> _Input data_
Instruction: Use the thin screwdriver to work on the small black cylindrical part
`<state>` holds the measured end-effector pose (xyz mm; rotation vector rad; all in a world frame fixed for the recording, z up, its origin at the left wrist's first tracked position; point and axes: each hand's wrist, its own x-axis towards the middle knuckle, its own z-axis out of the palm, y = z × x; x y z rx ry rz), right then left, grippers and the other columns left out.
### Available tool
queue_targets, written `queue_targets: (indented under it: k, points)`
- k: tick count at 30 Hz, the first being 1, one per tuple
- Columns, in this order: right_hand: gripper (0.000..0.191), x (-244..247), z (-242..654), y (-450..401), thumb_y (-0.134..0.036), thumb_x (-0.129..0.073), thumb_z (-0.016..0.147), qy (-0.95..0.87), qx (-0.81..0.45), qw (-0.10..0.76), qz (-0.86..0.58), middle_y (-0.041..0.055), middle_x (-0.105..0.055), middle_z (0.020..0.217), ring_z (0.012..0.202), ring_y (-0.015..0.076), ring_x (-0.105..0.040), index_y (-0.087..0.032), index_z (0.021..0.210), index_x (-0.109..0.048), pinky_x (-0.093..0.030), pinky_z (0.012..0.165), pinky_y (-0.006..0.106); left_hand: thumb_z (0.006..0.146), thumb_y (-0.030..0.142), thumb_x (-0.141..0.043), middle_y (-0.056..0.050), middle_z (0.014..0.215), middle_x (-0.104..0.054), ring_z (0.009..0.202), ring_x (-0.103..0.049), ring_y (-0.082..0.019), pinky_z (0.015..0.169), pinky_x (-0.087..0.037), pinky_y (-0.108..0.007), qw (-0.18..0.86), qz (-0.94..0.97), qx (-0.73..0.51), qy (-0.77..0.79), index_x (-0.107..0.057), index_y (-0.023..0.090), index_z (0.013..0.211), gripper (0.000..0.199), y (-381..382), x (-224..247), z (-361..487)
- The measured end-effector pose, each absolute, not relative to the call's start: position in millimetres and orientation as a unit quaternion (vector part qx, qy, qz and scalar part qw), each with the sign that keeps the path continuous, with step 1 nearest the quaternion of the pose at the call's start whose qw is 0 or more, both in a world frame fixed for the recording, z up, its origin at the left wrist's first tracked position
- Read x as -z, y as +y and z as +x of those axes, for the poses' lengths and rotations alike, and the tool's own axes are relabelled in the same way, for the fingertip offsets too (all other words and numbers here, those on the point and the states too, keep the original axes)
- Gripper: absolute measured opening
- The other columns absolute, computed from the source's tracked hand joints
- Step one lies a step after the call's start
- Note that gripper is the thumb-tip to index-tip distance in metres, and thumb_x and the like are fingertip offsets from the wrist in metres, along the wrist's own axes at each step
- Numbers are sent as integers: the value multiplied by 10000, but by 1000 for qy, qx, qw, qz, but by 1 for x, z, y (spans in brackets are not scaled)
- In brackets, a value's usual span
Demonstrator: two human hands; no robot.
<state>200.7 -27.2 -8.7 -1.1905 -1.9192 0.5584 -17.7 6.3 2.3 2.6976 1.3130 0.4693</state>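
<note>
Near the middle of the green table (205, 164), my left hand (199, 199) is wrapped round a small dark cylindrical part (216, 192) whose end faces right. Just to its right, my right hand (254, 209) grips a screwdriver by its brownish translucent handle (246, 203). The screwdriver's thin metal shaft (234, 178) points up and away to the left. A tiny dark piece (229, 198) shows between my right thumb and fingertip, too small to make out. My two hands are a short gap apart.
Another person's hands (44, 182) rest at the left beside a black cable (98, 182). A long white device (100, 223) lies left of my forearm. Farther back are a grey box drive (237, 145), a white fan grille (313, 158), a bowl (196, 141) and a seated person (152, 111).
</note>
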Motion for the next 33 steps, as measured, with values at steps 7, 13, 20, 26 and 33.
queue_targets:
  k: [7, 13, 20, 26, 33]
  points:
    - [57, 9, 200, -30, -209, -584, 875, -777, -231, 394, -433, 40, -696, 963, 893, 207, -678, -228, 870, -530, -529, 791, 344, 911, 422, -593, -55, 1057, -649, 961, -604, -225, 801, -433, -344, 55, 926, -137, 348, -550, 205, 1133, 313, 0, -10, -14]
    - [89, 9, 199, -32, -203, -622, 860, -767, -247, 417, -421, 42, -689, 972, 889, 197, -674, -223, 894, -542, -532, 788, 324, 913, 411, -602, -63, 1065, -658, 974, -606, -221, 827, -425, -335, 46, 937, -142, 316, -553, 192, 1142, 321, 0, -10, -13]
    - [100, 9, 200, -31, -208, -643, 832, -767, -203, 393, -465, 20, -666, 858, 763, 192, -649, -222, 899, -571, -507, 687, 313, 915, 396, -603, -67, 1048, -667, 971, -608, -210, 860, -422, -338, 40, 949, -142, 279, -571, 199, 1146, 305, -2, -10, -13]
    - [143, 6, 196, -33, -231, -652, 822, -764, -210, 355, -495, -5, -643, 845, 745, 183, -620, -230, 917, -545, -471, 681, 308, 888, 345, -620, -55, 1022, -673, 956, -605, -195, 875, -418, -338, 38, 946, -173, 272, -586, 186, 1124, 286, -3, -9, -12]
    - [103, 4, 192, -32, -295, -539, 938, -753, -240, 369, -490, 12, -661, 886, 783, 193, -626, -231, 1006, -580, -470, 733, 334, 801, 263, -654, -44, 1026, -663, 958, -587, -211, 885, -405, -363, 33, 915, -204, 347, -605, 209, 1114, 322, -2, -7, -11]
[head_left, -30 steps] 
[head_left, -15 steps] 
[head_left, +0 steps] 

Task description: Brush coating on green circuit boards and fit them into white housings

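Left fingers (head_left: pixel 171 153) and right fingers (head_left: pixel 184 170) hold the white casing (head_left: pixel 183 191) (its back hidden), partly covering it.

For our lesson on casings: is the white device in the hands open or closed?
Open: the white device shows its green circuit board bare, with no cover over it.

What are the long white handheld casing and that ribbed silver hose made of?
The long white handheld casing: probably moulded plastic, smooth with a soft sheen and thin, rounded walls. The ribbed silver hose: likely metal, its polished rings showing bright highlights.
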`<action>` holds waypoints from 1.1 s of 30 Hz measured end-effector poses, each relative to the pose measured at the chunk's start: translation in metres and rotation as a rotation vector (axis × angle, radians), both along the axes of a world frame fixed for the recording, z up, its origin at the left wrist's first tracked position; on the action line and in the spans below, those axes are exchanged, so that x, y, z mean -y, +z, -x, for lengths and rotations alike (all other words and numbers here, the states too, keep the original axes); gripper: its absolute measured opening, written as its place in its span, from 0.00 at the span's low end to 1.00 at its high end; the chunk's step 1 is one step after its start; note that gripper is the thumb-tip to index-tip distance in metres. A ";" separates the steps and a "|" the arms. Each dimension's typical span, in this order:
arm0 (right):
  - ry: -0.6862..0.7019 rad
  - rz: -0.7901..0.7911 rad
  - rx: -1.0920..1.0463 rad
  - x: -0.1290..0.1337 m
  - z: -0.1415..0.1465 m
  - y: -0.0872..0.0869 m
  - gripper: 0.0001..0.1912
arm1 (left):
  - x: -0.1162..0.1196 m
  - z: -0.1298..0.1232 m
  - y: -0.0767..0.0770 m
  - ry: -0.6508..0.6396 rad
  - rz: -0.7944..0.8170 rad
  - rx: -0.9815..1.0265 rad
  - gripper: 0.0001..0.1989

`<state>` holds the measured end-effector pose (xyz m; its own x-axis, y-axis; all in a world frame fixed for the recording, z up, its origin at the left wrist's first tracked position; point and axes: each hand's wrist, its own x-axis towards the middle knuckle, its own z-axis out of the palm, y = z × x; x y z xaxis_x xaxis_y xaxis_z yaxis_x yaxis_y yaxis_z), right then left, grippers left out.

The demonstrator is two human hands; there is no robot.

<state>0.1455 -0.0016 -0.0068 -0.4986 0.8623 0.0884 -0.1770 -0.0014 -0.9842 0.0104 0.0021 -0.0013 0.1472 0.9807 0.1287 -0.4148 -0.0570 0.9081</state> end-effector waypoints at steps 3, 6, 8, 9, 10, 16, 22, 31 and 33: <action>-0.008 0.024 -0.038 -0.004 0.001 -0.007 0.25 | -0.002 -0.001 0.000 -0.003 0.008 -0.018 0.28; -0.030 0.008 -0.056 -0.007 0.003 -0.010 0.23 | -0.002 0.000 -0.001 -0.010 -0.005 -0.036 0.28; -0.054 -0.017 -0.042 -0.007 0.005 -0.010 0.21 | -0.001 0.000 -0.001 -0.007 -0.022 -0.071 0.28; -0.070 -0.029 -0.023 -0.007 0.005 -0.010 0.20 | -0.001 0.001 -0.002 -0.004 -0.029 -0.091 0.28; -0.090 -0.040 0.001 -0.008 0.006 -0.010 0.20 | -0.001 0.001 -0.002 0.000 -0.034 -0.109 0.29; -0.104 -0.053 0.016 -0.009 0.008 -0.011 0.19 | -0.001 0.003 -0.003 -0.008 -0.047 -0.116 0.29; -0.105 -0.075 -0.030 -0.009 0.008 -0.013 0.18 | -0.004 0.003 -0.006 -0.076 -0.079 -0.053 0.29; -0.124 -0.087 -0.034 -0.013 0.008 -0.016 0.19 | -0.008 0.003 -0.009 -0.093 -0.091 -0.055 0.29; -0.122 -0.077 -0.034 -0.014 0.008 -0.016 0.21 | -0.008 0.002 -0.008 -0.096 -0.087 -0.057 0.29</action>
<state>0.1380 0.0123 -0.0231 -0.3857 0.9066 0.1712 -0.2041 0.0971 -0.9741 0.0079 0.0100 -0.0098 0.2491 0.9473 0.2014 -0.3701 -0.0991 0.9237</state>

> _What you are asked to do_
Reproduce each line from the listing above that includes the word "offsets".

> _Result for this exercise_
- Read x as -z, y as +y and z as +x of those axes, for the poses' lengths and rotations alike, and the tool's own axes are relabelled in the same way, for the fingertip offsets too (all other words and numbers here, those on the point and the states too, keep the original axes)
- Note that gripper is the thumb-tip to index-tip distance in metres, and thumb_x and the like are fingertip offsets from the wrist in metres, along the wrist's own axes at each step

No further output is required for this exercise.